DOCUMENT 26.5 | | | ROBERT F. KENNEDY, “Vietnam Illusions” (February 8, 1968) |
On January 30, 1968, Vietnamese Communists launched major offensives against cities and U.S. strongholds throughout the South. The Tet Offensive, as it was called, dealt a major blow to public support for the Vietnam War and Johnson’s administration. A week after Tet, Senator Robert Kennedy delivered an impassioned antiwar speech in Chicago. Already a vocal critic of Johnson’s handling of the war, Kennedy would announce his presidential candidacy a month later, a direct challenge to the sitting president.
There is an American interest in South Vietnam. We have an interest in maintaining the strength of our commitments—and surely we have demonstrated that. With all the lives and resources we have poured into Vietnam, is there anyone to argue that a government with any support from its people, with any competence to rule, with any determination to defend itself, would not long ago have been victorious over any insurgent movement, however assisted from outside its borders?
And we have another, more immediate interest: to protect the lives of our gallant young men and to conserve American resources. But we do not have an interest in the survival of a privileged class, growing ever more wealthy from the corruption of war, which after all our sacrifices on their behalf can ask why Vietnamese boys have to fight for Americans.
The fifth illusion is that this war can be settled in our own way and in our own time on our own terms. Such a settlement is the privilege of the triumphant, of those who crush their enemies in battle or wear away their will to fight. We simply have not done this, nor is there any prospect we will achieve such a victory.
For twenty years, first the French and then the United States have been predicting victory in Vietnam. In 1961 and in 1962, as well as 1966 and 1967, we have been told that “the tide is turning”; “there is ‘light at the end of the tunnel’”; “we can soon bring home the troops—victory is near—the enemy is tiring.” Once, in 1962, I participated in such predictions myself. But for twenty years we have been wrong.
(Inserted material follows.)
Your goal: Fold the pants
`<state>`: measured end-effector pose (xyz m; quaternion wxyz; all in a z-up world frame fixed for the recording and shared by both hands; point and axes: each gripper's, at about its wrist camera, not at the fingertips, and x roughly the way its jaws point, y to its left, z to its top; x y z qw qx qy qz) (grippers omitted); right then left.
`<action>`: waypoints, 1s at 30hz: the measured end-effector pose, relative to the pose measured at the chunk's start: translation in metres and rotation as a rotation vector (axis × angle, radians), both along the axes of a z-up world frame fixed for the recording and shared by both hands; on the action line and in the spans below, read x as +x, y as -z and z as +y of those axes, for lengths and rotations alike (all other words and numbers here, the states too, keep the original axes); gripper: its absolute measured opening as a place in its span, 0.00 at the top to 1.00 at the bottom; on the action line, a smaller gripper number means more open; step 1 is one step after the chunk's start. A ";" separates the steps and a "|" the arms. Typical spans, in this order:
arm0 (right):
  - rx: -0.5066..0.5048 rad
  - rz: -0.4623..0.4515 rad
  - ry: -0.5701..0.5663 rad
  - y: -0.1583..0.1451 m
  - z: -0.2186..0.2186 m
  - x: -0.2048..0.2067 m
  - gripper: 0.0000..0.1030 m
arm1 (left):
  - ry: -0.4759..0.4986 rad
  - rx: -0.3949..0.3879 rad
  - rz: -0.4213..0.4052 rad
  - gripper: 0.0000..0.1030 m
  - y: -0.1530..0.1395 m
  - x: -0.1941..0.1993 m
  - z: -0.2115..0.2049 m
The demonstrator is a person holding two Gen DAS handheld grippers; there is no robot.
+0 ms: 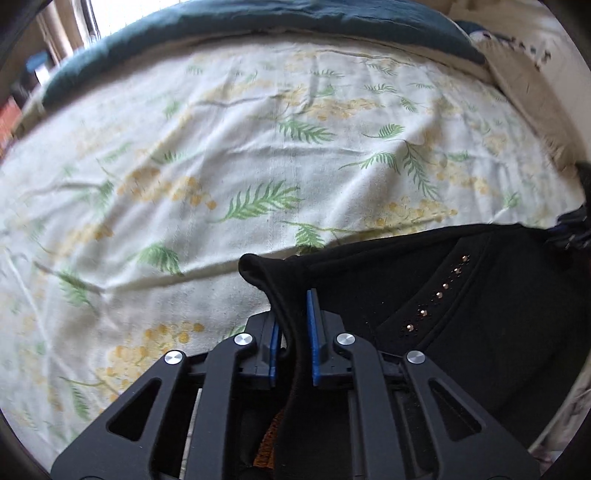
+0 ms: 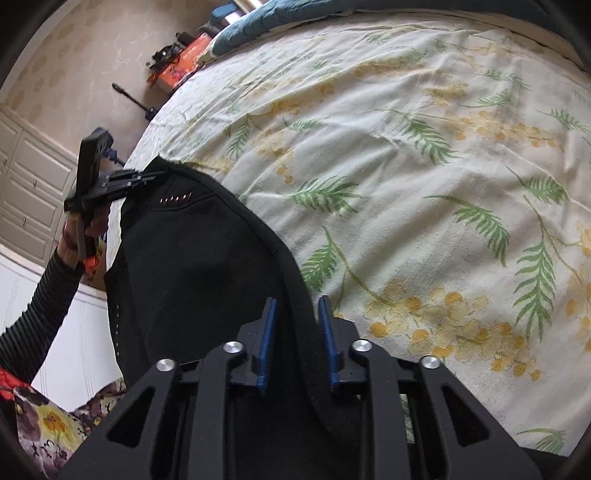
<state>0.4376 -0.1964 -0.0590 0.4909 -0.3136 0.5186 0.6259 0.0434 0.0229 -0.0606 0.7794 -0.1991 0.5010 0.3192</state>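
Black pants [image 1: 461, 314] with a row of small shiny studs [image 1: 439, 295] hang over the near edge of a bed. In the left wrist view my left gripper [image 1: 293, 326] is shut on a bunched corner of the waistband, and the cloth runs down between its blue pads [image 1: 314, 332]. In the right wrist view my right gripper [image 2: 297, 319] is shut on the thick hem of the pants [image 2: 192, 266], at the other end of the waistband. The left gripper [image 2: 147, 175] also shows there, holding the far corner up, with the waist stretched between the two grippers.
The bed is covered by a pale sheet with green ferns and yellow flowers [image 2: 406, 147]. A teal blanket [image 1: 258, 22] lies along its far side. A ribbed dark sleeve [image 2: 37, 306], white cupboards [image 2: 29, 184] and an orange box [image 2: 184, 59] are at the left.
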 end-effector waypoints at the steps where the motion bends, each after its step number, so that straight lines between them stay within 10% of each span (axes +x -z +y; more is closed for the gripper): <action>1: 0.010 0.004 0.009 -0.001 -0.001 0.001 0.84 | -0.002 0.019 0.008 0.89 -0.001 0.001 -0.003; 30: 0.163 -0.049 0.065 -0.029 -0.046 -0.052 0.84 | -0.066 0.260 -0.055 0.95 -0.058 -0.030 -0.070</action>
The history of conflict among nations does not record another such lengthy and consistent chronicle of error as we have shown in Vietnam. It is time to discard so proven a fallacy and face the reality that a military victory is not in sight and that it probably will never come.
Unable to defeat our enemy or break his will—at least without a huge, long, and ever more costly effort—we must actively seek a peaceful settlement. We can no longer harden our terms every time Hanoi indicates it may be prepared to negotiate; and we must be willing to foresee a settlement which will give the Viet Cong and the National Liberation Front a chance to participate in the political life of the country. Not because we want them to but because that is the only way in which this struggle can be settled.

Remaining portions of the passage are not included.